This weekend I went to Maker Faire Atlanta. Maker spaces have been on my mind for the last year. I have looked into 3-D printers, laser cutters, Arduinos, sewing machines, jewelry making, stop-motion videos – the list goes on. There is so much to offer, but where to start. No one wants to purchase expensive equipment that will sit untouched. I want to know what will attract people and keep them engaged with the library and each other. So far I have decided on a mobile maker space, but what to add. A grant opportunity is looming so now is the time to strike. I took to the streets to observe what the people wanted.
The first exhibit drew my attention. It was surrounded by a dozen little boys and I soon discovered why. Two homeschool parents and their children had a table full of “Weapons of Miniature Destruction.” Now, I do not condone weapons, but those kids were having a lot of fun with the crossbows, catapults and other “implements of mayhem” made from clothespins, rubber bands and Popsicle sticks. The kids wore safety goggles and aimed beans at a cardboard castle. As I picked up the catapult, I could not help but admire the engineering and the spirit of sharing that led this group to share their talents with other makers. I quickly moved on before I was blinded by a bean.

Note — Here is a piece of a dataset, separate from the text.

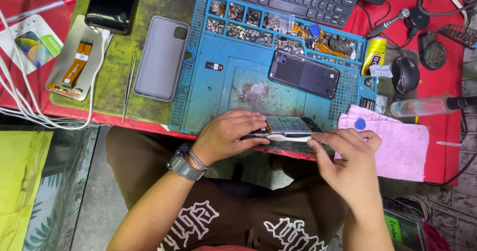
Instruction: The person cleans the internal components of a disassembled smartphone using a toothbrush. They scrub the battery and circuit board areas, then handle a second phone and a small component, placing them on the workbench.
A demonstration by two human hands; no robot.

Next, I saw a librarian helping children sew LED lights into fabric squares. The children and librarian had so much patience. I didn’t even know that kids knew how to sew these days. There were flying machines, screen painting, and a kite making table. A mobile maker space truck soon caught my eye. In front of the truck, were mini-maker trunks set on a table. Taped to each trunk was a maker challenge. Inside the boxes, there were everyday materials such as fabric, paper cups, pipe cleaners and tape. The table was so crowded I had to wait in line to peek over the kids’ shoulders. Moving on, I saw people making Morse code bracelets and trying a Morse code machine, using various keys to find the right lock, terrariums, more LED light stations, and of course lots of 3-D printers. Unfortunately, the only people demonstrating squishy circuits did not show up. I guess I have to make my own.
I was surprised at how popular the no-tech and low-tech stations were with the kids. So what is my take away? I should listen to the many people who have urged hesitant folks like me not to become intimidated or stymied by the big flashy items. Those kids really enjoyed those Popsicle catapults and so did I.